Эти слова задели Егора. Тот факт, что в нем усомнились, о многом говорил. Понятно, одно дело, когда женщина – помощница и опора, и совсем другое, когда помощь нужна ей самой. Наверное, именно так рассуждал Николай Степанович…
Дверь в палату открылась – на инвалидной коляске привезли Дениса. Тот был в сознании. И только гипс на ноге, да небольшие ссадины напоминали о том, что парень едва не простился с жизнью. Егор не мог ни вдохнуть, ни выдохнуть. Он как будто оцепенел. Во всем его теле оставалось чувствительным разве что сердце. Но лучше бы и оно онемело – настолько нестерпимой была охватившая его боль.

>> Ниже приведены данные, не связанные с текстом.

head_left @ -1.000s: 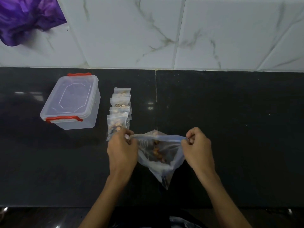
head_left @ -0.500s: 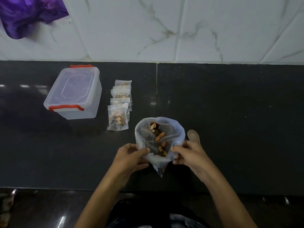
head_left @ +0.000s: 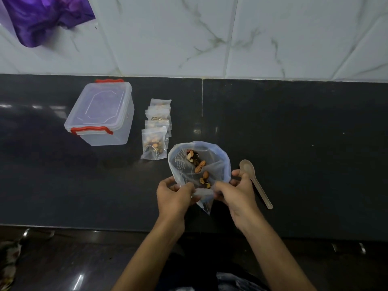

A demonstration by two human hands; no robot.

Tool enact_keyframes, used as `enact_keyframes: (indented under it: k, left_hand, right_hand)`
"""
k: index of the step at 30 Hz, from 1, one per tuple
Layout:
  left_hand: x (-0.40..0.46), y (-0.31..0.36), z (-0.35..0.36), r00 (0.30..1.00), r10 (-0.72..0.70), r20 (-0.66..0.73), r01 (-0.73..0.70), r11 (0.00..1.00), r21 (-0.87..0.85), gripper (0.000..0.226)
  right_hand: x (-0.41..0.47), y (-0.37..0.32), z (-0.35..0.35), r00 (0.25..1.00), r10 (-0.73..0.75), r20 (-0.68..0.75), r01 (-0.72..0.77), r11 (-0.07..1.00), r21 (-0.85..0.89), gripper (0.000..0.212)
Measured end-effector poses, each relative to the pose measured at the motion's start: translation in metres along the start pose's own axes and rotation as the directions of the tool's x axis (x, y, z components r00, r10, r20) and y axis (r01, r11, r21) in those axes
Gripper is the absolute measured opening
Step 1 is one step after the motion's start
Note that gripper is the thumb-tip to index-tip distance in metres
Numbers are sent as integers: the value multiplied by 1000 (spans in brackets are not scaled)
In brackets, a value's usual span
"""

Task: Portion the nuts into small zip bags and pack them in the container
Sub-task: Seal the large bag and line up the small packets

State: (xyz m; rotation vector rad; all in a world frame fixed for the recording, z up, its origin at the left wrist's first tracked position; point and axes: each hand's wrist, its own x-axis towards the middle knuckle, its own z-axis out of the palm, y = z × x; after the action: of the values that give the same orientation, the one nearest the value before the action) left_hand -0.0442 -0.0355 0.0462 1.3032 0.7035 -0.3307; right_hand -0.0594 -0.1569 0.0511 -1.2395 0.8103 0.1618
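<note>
The left hand (head_left: 176, 195) and the right hand (head_left: 236, 191) both pinch the near lower part of a large clear plastic bag of mixed nuts (head_left: 198, 164), fingers curled into the film on either side, holding its mouth open and tilted away from the person. The bag lies between the hands, its long axis running from the pointed corner near the desk's front edge out to the wide rim. Only a small scatter of brown nuts (head_left: 199, 165) shows inside, so it looks nearly emptied.

Just beside the right hand, on the dark polished stone desk (head_left: 294, 143), lies a pale plastic spoon (head_left: 255, 181), bowl away, handle angled toward the person; the right hand is clearly the nearer one for picking it up.

Beyond the left hand, a row of small clear zip bags (head_left: 156, 131), each holding some nuts, runs away from the person. Left of them stands a clear rectangular plastic container with red clips (head_left: 102, 114), lid on; nothing can be made out inside it, so packing appears not yet begun.
</note>
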Motion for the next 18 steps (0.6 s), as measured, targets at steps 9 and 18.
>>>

– Папочка, прости меня, папа… – прошептал Денис, не обращая внимания на находящихся в палате посторонних, и разрыдался, как ребенок, коим он, наверное, все же, и был… Не парнем, и не мужчиной. Маленьким запутавшимся мальчиком. Его мальчиком… – Прости меня, прости, – повторял, как заведенный, а Егор просто не мог ему ничего ответить. Язык совершенно не слушался. С трудом он приподнялся, и протянул руку навстречу сыну, которого практически мгновенно подкатили к нему. И если бы что-то могло еще больше сокрушить Дениса в тот день, то только молчаливые слезы отца, которые скупыми каплями стекали из его воспаленных глаз.
– Ну, все, заканчивайте любезничать, – распорядился Николай Петрович. – Укладывайте парня. Им обоим нужен покой.
Ни Денис, ни Егор протестовать не стали. Сейчас действительно стоило отдохнуть, набраться сил, чтобы как можно скорее оказаться рядом с Верой. Дойти до реанимации, а там, уж, не выгонит никто… В сон проваливаются мгновенно.